Games designer, critic and journalist James Desborough put up this video in response to a furore at UK Games Expo back in June. James's points are pretty much what I think myself about all the fuss, but that's not why I'm linking to it here. What I am particularly interested in is his succinct definition of "indie" vs "traditional" roleplaying from 9m 55s on.

In the former, the players get together to tell a story (if you've worked in a writers' room or collaborated on a novel you'll know how that goes) whereas in the traditional form of roleplaying it's not authorial. You play a character. The umpire (or GM, or referee, or MC, or whatever) creates situations. Your characters do things in response to those situations. In retrospect, that can be seen as a story (or a plot, as in, "The king died, and then the queen died of grief") but nobody knew what was going to happen in advance. There was no author. The story emerged from what the player-characters said and did.

Personally I prefer that because my day job (one of my day jobs) is being a writer. I don't want to repeat that in my downtime. Also, I play RPGs to discover and be surprised.
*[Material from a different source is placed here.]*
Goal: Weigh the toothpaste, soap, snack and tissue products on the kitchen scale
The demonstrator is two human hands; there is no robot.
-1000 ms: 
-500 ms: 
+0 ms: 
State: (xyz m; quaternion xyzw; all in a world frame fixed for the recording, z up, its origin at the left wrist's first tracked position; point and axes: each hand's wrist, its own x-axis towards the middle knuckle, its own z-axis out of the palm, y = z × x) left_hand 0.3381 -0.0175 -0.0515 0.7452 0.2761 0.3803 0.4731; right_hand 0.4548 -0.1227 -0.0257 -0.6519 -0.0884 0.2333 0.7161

The stories that are generated spontaneously from players' in-character words and deeds are more unexpected and more interesting than the ones we'd get if we sat around applying the cookie-cutter of Campbellian story paradigms to the pastry of a story set-up.

That's a personal preference, of course. I bristle if I hear players talking about their story arc and whether it's time for another player to move their relationship on in order to incite a plot point. But then, I'm not much of a fan of genre drama or fiction, and much of that "indie" take seems to derive from genre shapes for stories. As Roger Bell-West says here (at 1:26:20) in such games the goal is not to simulate any physical reality, but to simulate a genre.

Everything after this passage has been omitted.